The original compensation schemes for criminal injuries were not limited to “crimes of violence”. The 1964 scheme provided for compensation to be paid in all cases where the personal injury suffered was directly attributable to a criminal offence; the arrest or attempted arrest of an offender; or the prevention of an offence. This remained the position until 1969 when the scheme was amended to restrict compensation to injuries attributable to “a crime of violence (including arson and poisoning)”. The other specified grounds for compensation remained the same. The rules continued in this form until after the decision in Webb. As a result of that, the problem of suicides on the railways was dealt with by including within the definition of criminal injury in paragraph 8 of the Scheme personal injuries which result from a trespass on the railway. But there has been no equivalent change in relation to road traffic suicides perhaps because they tend to be much less common in practice though, as this case demonstrates, no less horrific in their consequences.

17.

There is no statutory right of appeal against the decision of the FTT but its decisions are subject to judicial review by the Upper Tribunal (Administrative Appeals Chamber) under the provisions of s.15 of the Tribunals, Courts and Enforcement Act 2007. In order to succeed on such an application the FTT has to be shown to have erred in law in reaching the decision under review.

18.

The Upper Tribunal (Nicol J, HH Judge Sycamore and Judge Mesher) in a decision released on 11th June 2010 accepted that the necessary mens rea for an offence under s.20 was that the defendant either intended or foresaw that his unlawful act might result in some physical harm to some person. On the facts found by the FTT it was established that the actions of Mr Hughes in running into the road in front of the articulated lorry had caused the injuries to Mr Jones. There had been no break in the chain of causation due to any lack of competence on the part of Mr Nash as a driver. His attempt to brake and the effect of that on his own vehicle and on Mr Jones were all directly attributable to the actions of Mr Hughes. If and so far as necessary (which I doubt) it was also open to Mr Jones to rely on the doctrine of transferred malice in relation to the harm which he suffered.

19.

The Upper Tribunal expressed no view as to whether a s.20 offence amounted to a crime of violence within the meaning of the Scheme. They concentrated instead on the findings and conclusions of the FTT (contained in paragraphs 37 and 38 of their decision quoted in para 10 above) that Mr Hughes did not have the necessary mens rea for the commission of the offence.

20.

The Upper Tribunal was satisfied that this was a conclusion which was properly open to the FTT and which did not therefore amount to an error of law. They set out their reasons as follows:

“39.

We do not accept this submission. The FTT properly directed itself as to the question which it had to consider. Having had their attention drawn to the case of Savage and Parmenter they would have been aware of the feature of recklessness (actual foresight of some harm) which distinguishes it from carelessness or negligence (where foresight is immaterial). There can be no doubt that Mr Hughes’ actions were careless as to the safety of other road users in the sense that a reasonable man would have foreseen the risk of harm to them, but a conclusion of recklessness depended on the FTT finding that he actually foresaw that his behaviour might cause physical harm to others. Making such findings in relation to a person who is dead is a challenging task. However, as Mr Collins reminded us, the burden of proof (albeit to the civil standard of the balance of probabilities) lay on Mr Jones. There were the features of the case which Mr Cooksley emphasised, but it was open to the FTT to consider that Mr Hughes was so focussed on his impending suicide that he was blind to all other circumstances and consequences of his action. A similar view was articulated by the representative of the CICA before the FTT who had submitted, ‘Suicide was not per se a reckless act. An unstable mind should not be considered capable of foreseeing the consequences of what they have done.’ In other words, it could not be reliably inferred from the facts which Mr Cooksley identified that Mr Hughes had had actual foresight of any harm to others on the road. We conclude that the FTT’s finding that Mr Jones had not established that Mr Hughes was reckless was one to which a rational Tribunal could have come.
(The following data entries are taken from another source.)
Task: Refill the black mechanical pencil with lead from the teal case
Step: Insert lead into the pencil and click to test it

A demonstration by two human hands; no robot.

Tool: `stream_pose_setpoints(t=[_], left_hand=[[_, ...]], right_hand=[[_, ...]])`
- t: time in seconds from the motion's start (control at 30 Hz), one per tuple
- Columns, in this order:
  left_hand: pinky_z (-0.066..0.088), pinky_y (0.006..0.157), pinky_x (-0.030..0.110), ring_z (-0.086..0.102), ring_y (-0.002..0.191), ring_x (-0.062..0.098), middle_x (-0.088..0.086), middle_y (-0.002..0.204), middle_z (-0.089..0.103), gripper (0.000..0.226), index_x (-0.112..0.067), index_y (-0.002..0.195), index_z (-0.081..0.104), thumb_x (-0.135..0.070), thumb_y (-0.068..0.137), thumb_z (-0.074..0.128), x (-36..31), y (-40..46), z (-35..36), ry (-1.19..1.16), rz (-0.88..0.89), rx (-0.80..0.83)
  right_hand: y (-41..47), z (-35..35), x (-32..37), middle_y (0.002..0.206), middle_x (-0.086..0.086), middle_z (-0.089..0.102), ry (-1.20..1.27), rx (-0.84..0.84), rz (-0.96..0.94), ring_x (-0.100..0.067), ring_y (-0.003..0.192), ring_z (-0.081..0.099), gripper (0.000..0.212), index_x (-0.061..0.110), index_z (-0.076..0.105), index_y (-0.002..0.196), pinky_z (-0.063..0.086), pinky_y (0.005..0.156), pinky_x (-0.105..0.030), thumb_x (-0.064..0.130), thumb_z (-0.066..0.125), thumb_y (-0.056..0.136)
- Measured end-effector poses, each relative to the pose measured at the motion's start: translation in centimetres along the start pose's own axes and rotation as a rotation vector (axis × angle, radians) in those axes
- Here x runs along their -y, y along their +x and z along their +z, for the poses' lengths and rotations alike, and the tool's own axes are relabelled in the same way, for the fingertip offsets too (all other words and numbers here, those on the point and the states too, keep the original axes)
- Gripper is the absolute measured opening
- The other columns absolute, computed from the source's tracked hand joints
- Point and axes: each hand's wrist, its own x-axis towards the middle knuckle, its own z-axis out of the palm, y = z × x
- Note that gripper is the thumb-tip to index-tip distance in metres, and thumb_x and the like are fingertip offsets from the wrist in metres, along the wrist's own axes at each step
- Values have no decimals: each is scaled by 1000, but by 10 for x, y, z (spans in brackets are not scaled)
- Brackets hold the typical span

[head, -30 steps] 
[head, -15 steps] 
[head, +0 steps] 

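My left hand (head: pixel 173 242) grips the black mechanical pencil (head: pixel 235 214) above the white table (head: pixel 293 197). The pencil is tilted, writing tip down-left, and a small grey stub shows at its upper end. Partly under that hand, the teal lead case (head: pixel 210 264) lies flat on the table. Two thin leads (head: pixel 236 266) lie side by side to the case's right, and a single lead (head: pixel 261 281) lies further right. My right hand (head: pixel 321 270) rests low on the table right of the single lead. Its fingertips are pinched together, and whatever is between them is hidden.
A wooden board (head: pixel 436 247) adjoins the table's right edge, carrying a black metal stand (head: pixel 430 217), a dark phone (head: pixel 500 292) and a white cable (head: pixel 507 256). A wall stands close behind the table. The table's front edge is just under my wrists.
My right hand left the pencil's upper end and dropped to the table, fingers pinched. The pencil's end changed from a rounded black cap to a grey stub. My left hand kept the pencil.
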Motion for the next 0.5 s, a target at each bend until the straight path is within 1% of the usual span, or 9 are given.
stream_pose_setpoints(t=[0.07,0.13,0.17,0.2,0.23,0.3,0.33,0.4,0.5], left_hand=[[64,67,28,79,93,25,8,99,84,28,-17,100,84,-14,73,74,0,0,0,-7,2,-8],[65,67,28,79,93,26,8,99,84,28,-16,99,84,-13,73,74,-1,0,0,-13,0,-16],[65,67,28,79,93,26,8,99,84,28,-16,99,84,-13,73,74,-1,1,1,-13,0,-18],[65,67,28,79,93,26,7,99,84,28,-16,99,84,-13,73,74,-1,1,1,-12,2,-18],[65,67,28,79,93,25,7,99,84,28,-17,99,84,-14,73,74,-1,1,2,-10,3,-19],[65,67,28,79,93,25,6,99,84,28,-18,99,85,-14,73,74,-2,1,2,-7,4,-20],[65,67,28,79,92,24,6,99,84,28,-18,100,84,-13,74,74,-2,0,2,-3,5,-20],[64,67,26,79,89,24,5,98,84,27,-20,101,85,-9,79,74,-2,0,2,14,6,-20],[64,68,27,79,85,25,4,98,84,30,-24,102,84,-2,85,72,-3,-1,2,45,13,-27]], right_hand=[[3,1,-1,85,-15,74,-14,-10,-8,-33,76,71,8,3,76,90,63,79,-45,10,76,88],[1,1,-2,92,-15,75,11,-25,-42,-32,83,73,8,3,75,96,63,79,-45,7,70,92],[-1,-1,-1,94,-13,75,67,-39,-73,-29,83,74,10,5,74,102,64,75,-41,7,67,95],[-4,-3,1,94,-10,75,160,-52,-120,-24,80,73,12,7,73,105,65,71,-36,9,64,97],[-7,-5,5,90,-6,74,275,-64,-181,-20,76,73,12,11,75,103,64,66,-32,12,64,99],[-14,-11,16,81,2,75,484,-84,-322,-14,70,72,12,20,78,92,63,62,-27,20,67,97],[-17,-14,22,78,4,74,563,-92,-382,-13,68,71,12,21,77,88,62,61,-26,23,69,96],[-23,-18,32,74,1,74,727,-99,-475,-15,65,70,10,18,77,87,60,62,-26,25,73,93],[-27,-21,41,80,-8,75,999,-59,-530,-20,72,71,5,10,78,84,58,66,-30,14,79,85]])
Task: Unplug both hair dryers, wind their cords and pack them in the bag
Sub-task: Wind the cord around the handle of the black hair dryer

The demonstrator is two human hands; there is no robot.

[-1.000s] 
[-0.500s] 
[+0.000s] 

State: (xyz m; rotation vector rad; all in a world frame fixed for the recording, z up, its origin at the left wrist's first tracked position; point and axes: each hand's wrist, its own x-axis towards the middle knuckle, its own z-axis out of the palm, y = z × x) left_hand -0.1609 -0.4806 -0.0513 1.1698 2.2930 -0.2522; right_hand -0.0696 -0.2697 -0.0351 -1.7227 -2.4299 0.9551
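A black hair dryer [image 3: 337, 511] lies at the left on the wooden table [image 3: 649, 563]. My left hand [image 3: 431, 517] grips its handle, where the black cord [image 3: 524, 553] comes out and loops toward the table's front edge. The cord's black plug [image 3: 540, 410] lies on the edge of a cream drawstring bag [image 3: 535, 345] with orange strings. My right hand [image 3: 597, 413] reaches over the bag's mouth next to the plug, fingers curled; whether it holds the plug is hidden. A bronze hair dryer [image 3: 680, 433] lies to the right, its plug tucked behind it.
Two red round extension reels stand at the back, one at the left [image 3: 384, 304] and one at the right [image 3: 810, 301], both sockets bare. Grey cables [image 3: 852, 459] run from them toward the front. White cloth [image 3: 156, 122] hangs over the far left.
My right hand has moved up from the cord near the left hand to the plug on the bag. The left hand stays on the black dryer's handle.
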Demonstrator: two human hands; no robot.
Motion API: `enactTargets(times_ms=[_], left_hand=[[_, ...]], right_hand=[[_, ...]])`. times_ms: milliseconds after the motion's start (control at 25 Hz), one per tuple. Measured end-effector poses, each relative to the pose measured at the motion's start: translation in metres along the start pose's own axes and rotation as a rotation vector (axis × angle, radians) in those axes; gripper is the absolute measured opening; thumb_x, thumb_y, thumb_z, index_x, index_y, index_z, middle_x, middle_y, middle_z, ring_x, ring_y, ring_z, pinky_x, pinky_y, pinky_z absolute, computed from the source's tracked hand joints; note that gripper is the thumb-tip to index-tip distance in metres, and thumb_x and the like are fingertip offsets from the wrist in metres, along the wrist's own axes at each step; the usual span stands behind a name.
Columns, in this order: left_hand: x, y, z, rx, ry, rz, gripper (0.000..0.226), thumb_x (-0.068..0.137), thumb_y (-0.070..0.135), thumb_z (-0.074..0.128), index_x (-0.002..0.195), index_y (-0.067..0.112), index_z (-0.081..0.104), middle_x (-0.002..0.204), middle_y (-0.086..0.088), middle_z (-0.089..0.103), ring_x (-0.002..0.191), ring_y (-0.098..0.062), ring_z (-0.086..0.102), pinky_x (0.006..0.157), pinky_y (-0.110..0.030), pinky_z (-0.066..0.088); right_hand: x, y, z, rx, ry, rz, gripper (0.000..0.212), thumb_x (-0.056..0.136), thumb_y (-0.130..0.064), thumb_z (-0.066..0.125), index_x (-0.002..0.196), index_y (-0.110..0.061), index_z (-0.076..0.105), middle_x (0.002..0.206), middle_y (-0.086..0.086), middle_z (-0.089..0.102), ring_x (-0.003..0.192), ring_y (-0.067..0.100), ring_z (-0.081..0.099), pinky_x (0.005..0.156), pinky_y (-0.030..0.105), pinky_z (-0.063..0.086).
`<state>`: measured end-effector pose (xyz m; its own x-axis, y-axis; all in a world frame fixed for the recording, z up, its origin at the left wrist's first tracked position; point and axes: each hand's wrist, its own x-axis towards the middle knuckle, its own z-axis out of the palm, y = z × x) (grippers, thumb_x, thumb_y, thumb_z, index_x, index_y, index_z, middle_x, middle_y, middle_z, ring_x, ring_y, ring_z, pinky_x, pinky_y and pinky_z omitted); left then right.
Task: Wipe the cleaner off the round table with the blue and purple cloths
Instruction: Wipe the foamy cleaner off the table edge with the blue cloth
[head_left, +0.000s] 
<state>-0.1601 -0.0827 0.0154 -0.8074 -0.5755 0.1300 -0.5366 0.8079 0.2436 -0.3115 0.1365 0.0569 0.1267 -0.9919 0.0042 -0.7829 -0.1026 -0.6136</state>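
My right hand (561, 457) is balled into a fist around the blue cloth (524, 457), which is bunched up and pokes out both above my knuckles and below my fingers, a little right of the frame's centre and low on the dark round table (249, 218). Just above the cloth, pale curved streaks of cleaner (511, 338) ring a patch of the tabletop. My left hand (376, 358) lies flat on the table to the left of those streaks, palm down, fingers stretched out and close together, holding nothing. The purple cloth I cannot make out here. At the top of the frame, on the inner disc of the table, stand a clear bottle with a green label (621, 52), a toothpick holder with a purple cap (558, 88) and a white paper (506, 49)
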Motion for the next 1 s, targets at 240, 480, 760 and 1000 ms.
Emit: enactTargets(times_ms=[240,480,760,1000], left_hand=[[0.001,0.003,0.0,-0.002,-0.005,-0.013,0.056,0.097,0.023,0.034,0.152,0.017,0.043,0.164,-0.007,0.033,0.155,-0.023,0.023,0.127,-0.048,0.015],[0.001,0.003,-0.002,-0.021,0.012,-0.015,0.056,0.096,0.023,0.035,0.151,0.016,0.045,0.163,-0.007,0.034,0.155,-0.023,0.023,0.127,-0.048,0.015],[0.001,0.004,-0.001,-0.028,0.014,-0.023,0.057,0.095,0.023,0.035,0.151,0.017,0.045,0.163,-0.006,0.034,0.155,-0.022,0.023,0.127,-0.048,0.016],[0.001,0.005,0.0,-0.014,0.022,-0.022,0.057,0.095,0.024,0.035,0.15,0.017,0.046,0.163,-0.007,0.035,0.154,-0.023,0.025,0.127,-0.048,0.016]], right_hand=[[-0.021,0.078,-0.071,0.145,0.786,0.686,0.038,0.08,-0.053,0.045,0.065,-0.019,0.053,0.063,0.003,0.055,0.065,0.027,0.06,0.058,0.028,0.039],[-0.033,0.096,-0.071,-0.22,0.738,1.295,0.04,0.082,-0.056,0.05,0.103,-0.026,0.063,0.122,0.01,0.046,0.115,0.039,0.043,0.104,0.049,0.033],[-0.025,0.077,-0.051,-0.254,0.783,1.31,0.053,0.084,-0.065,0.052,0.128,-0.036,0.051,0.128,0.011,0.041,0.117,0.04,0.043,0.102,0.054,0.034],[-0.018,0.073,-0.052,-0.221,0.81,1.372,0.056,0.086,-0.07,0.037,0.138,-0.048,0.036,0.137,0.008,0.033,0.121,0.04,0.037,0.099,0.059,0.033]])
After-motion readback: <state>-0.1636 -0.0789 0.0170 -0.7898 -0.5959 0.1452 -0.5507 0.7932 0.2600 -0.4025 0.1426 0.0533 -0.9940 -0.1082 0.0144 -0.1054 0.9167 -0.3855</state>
It is not our function to act as an appellate body and substitute our own opinion of the facts even if that would have been different to the Tribunal’s.”

21.

It is common ground on this appeal that Mr Hughes’ conduct included the actus reus of a s.20 offence. The two issues therefore to consider are whether the FTT’s conclusion that the necessary mens rea of recklessness had not been established was a permissible conclusion on the evidence and whether they were right in their view that Mr Hughes had not committed a crime of violence within the meaning of the Scheme.

22.

The approach of the FTT to these issues in the context of highway suicides has not been a consistent one. We were referred to a decision of the FTT made in May 2010 in the case of Fuller in which, on seemingly near identical facts, compensation was awarded to the driver of a lorry who suffered psychiatric injuries after a man had thrown himself in front of the vehicle. The CICA both originally and after a review had refused compensation on the ground that recklessness under s.20 could not be inferred in the case of a suicide. The review letter had concluded that:

“Under paragraphs 6 and 8 of the Scheme we may pay compensation only if your client was the victim of a criminal injury. In most cases this means an injury directly attributable to a crime of violence. As you note, this type of crime might involve a physical attack on the victim or, in some cases, the threat of an attack. Or it might involve reckless behaviour that causes injury. I have looked again at the circumstances of the incident. Unfortunately the evidence does not show on balance that your client was injured in a crime of violence. I cannot accept that the actions of the individual who committed suicide can be seen as reckless, given that in committing suicide they showed themselves to be of unsound mind, and therefore unable to be aware of the consequences to others of their actions.”

23.

This was overturned by the FTT on appeal, although there was no reasoned decision. Mr Collins, on behalf of the CICA, submitted that the question whether a crime of violence has been committed is essentially a question of fact for the CICA or, on appeal, the FTT. It would, he says, have been open to them on the facts of this case to reach a decision either way. Both would have been a legitimate outcome based on the relevant material.

24.

The question whether a criminal offence has been committed and whether the applicant’s injuries are directly attributable to that offence are undoubtedly questions of fact for the CICA or the FTT. They are required to weigh up the evidence and decide whether it supports a finding that a relevant criminal offence has been committed. As part of this process, they have to decide what primary facts are established and what inferences it is permissible to draw from those facts. But in this case I do not accept that the determination as to whether a s.20 offence is a crime of violence within the Scheme rules is anything but a question of law which can only admit of one answer.

25.

A decision that a s.20 offence has been committed necessitates findings that Mr Hughes inflicted grievous bodily harm on Mr Jones by acting in a way which he at least foresaw would cause some degree of harm. Some offences such as manslaughter can range in seriousness from what (but for a defence of provocation or diminished responsibility) would amount to murder to a case where no subjective appreciation of the consequences is relied on and the prosecution depends upon an act of gross negligence. The spectrum of culpability this involves clearly requires each case to be considered separately. A s.20 offence is not in this category. It involves the infliction of serious bodily harm by conduct which the accused himself foresees will cause some harm to the victim or another person.

26.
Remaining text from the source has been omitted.